EXERCISE INSTRUCTIONS =
Please reproduce the whole listing without altering anything.

DATA PROVIDED =

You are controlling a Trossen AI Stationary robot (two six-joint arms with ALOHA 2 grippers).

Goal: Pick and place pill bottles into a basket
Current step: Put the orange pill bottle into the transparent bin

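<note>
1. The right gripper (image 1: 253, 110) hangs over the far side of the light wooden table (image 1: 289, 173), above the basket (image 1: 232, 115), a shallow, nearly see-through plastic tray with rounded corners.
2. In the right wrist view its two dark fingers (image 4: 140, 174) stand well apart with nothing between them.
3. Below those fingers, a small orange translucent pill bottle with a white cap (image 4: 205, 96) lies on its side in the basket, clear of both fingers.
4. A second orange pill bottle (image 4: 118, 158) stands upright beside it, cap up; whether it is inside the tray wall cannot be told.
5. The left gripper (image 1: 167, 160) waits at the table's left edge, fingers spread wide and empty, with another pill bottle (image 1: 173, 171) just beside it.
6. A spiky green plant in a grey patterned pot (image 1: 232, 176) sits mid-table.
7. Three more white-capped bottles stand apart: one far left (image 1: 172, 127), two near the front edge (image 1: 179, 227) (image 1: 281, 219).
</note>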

EXERCISE SOLUTION =
You are controlling a Trossen AI Stationary robot (two six-joint arms with ALOHA 2 grippers).

Goal: Pick and place pill bottles into a basket
Current step: Put the orange pill bottle into the transparent bin

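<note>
1. The right gripper (image 1: 253, 110) hangs over the far side of the light wooden table (image 1: 289, 173), above the basket (image 1: 232, 115), a shallow, nearly see-through plastic tray with rounded corners.
2. In the right wrist view its two dark fingers (image 4: 140, 174) stand well apart with nothing between them.
3. Below those fingers, a small orange translucent pill bottle with a white cap (image 4: 205, 96) lies on its side in the basket, clear of both fingers.
4. A second orange pill bottle (image 4: 118, 158) stands upright beside it, cap up; whether it is inside the tray wall cannot be told.
5. The left gripper (image 1: 167, 160) waits at the table's left edge, fingers spread wide and empty, with another pill bottle (image 1: 173, 171) just beside it.
6. A spiky green plant in a grey patterned pot (image 1: 232, 176) sits mid-table.
7. Three more white-capped bottles stand apart: one far left (image 1: 172, 127), two near the front edge (image 1: 179, 227) (image 1: 281, 219).
</note>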

The output is finished, and nothing else is needed.